### Exercise prompt:
An exact copy of all the data below is needed.
= = = = = = =
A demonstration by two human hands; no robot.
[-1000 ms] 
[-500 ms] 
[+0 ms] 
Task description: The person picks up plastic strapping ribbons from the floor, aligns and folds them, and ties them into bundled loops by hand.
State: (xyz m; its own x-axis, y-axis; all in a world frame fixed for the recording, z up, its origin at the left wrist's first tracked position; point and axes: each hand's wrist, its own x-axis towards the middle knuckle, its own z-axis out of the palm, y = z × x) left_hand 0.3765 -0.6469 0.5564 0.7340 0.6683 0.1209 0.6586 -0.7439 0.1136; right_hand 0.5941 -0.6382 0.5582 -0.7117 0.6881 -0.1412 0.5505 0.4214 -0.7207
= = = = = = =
### Task solution:
A demonstration by two human hands; no robot.
[-1000 ms] 
[-500 ms] 
[+0 ms] 
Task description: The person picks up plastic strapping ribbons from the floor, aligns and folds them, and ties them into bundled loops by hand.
State: (xyz m; its own x-axis, y-axis; all in a world frame fixed for the recording, z up, its origin at the left wrist's first tracked position; point and axes: each hand's wrist, its own x-axis towards the middle knuckle, its own z-axis out of the palm, y = z × x) left_hand 0.3765 -0.6469 0.5564 0.7340 0.6683 0.1209 0.6586 -0.7439 0.1136; right_hand 0.5941 -0.6382 0.5582 -0.7117 0.6881 -0.1412 0.5505 0.4214 -0.7207

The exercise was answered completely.